Task statement
Find and copy each line in the material below where the string "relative" occurs.

Information shown

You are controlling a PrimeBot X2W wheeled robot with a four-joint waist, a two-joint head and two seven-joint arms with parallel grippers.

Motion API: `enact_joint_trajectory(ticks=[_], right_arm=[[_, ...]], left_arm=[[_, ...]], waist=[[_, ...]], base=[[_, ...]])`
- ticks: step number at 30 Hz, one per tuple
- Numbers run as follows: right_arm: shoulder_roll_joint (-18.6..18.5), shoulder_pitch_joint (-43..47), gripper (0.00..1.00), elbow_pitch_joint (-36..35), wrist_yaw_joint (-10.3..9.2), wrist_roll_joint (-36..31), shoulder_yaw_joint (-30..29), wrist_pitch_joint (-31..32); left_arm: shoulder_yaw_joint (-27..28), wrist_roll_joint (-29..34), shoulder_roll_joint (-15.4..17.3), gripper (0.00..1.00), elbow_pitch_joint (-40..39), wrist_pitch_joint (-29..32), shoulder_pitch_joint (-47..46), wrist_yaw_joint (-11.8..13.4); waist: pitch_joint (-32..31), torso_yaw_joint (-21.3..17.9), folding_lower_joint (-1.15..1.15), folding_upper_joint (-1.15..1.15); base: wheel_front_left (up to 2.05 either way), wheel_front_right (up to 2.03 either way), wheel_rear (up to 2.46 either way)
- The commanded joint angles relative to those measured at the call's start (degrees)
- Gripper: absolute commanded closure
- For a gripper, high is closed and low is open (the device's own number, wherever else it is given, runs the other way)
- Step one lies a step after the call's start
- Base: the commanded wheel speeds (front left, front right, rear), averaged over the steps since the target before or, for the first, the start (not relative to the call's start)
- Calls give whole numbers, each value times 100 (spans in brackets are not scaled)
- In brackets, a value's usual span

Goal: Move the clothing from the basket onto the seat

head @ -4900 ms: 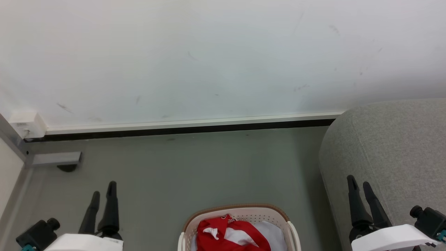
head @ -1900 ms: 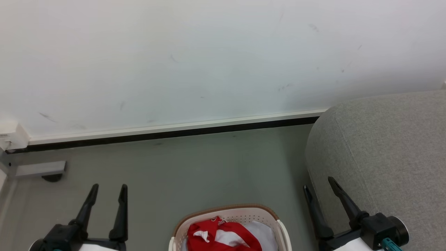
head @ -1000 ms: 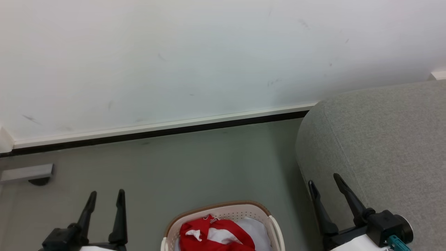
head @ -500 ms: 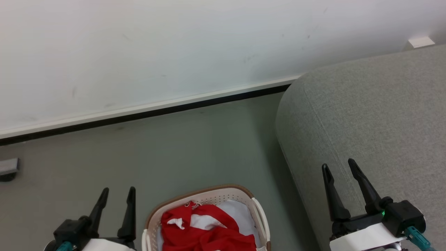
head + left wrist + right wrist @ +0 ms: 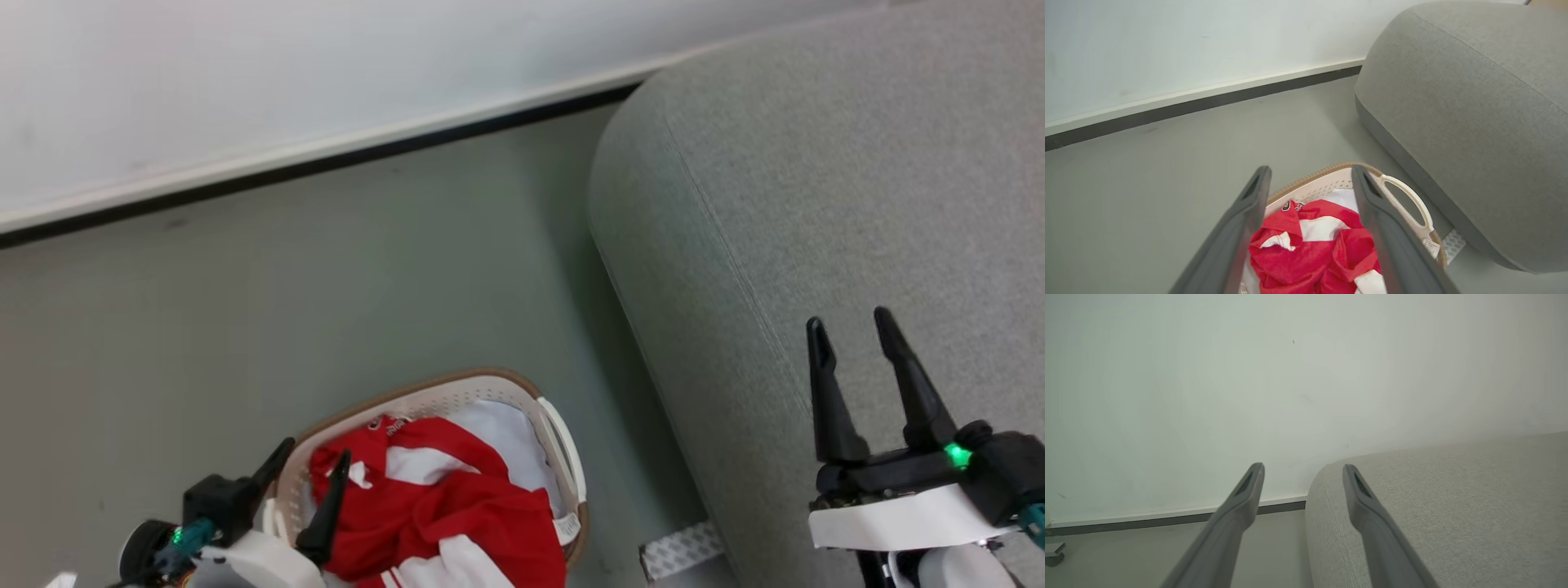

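Since 0.5 s ago the head cam has tipped down and turned, so wall and skirting slide up-frame; that is camera, not scene. Real change: my left gripper [image 5: 314, 451] has gone from beside the cream-white perforated plastic laundry basket w/ brown rim [image 5: 563, 453] to over its left edge. Jaws there: spread wide, nothing between them; the wrist view shows the two fingers [image 5: 1235, 228] framing the heap. Contact w/ cloth: cannot tell. My right gripper [image 5: 849, 320] hangs over the large light grey woven upholstered seat [image 5: 816, 180], jaws likewise apart, empty.

Task item: soft bright red fabric clothing w/ white stripes and trim [image 5: 441, 506], crumpled in the basket on the grey-green floor [image 5: 286, 269], atop a plain white garment [image 5: 510, 420]; seat near the basket, on its right.

Handling (est.): light, limp, no stiffness; will sag and trail on lifting, may catch the rim or loop handle, may drag the white piece along. Not fragile. Best hold, prob.: the raised bunched fold near mid-heap, pinched deep so several layers sit between my pads, not one thin hem.
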Motion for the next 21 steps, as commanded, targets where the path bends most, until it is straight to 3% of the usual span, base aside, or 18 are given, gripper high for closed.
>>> enact_joint_trajectory(ticks=[1,13,21], right_arm=[[-16,-63,0,-50,-12,44,-46,0],[-16,-181,0,-568,-12,296,-306,0],[-17,-245,0,-717,-12,480,-291,0]], left_arm=[[-80,-45,96,0,109,-3,-131,8],[-1866,-30,879,0,1303,462,-1283,9],[-3172,-152,1198,0,1837,1006,-2006,8]], waist=[[219,-162,-1,0],[1089,-526,-1,0],[1565,-683,-1,0]], base=[[0,0,0],[0,0,0],[0,0,0]])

Written response
- The commanded joint angles relative to those measured at the call's start (degrees)
- Base: the commanded wheel speeds (front left, front right, rear), averaged over the steps since the target before or, for the first, the start (not relative to the call's start)

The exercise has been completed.